THE Ararat Islamic Welfare Association Inc will hold an Afghani dinner for the whole community on Saturday for Multicultural Day.
The Association holds the dinner annually but in the wake of the Christchurch attack, which targeted mosques and left 50 dead, the act of the community coming together over a shared meal holds even more significance, said Association vice-president Osman Kokcu.
"It makes this dinner even more important," he said.
"All communities are invited.
"If they need to ask any questions or anything concerns them, or if there is anything they want to know about our beliefs or religion, or anything about Islam, they can ask questions."
The dinner is free of charge and will be held from 5.30pm to 7.30pm at the Ararat Town Hall.
Contact Mr Kokcu on 0418 376 475 to RSVP, although bookings are nearly full.
The events in Christchurch left the Ararat Islamic community shaken, but Mr Kokcu said they were grateful for flowers, cards and kind words from non-Islamic community members.

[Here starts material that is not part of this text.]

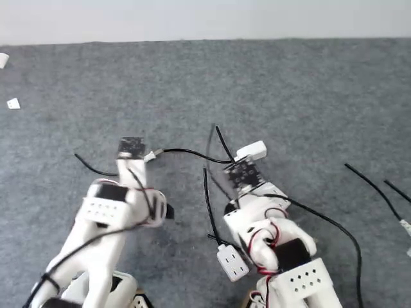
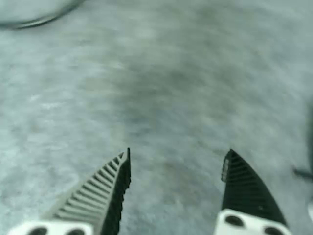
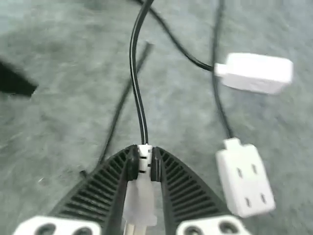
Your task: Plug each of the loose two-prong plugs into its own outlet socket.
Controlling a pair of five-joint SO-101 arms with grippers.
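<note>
My right gripper (image 3: 144, 148) is shut on a small white two-prong plug (image 3: 139, 196), whose black cable (image 3: 137, 83) runs away from the fingers. Close beside it lies a white outlet block (image 3: 244, 181) with slots facing up. Farther off lies a second white block (image 3: 254, 72) on a cable. From above, this gripper (image 1: 243, 171) sits next to a white block (image 1: 252, 151), and another outlet (image 1: 232, 262) lies beside the arm. My left gripper (image 2: 179, 150) is open over bare carpet. From above, it (image 1: 131, 148) hangs just left of a loose white plug (image 1: 152, 155).
Grey carpet (image 1: 302, 90) covers the table. Black cables (image 1: 209, 192) cross between the arms, and more loose cables (image 1: 372, 186) trail at the right edge. Small white scraps (image 1: 13, 103) lie at the far left. The back half of the carpet is open.
</note>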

"We had an opening day on Sunday and lots of people came," he said.
"They were very sad and some of them even cried. We felt we were not alone - we felt warm with the people as we received their support, and we thought 'these are people who care about us'."
The Association also wrote a letter of thanks to the community, which said:
'Ararat Islamic Welfare Association Inc. would like to say thank you to Ararat local community who visited us on our open day on 17 March 2019, especially from local churches, Catholic and Uniting, while we are grieving the horrific loss of 50 lives that occurred in New Zealand.

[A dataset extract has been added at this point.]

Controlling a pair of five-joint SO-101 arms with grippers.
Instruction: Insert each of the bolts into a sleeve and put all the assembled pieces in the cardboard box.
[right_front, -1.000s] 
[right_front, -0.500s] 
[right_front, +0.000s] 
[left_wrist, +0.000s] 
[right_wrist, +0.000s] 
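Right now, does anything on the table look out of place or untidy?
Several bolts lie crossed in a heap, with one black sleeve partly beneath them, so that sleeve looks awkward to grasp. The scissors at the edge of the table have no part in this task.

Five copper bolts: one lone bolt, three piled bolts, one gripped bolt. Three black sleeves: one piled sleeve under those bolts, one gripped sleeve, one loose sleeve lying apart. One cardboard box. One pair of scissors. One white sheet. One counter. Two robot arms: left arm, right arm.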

The community has bought flowers, paid their respects and has touched us with their compassion and generosity.
The Ararat local Muslims community is moved by the picture (above) someone adhered on our Centre outside wall with flowers on ground. AIWA cannot explain the solidarity shown by our local community to the marginal Muslim community in the Ararat town.'
Mr Kokcu described a difficult week for the Islamic community.
"Psychologically it's affected us," he said.
"Whenever we are praying, if there are sounds coming from outside we are always worried.
"We're a bit jumpy. We never thought this would happen. In other parts of the world there's lots of action but we never think in Australia or New Zealand this sort of thing (would happen).
"We were so relaxed. I don't even lock my door at home because I feel safe - that's why we came to live here."
Mr Kokcu said the tragedy has the potential to change the way the Islamic community operates.
"Anything can happen any time," he said.
"Probably we have to be careful from now on, I guess."
Despite everything that has been happening, Mr Kokcu is looking forward to the dinner.
"Hopefully it will give us positive energy," he said.
"It's going to be good for the community."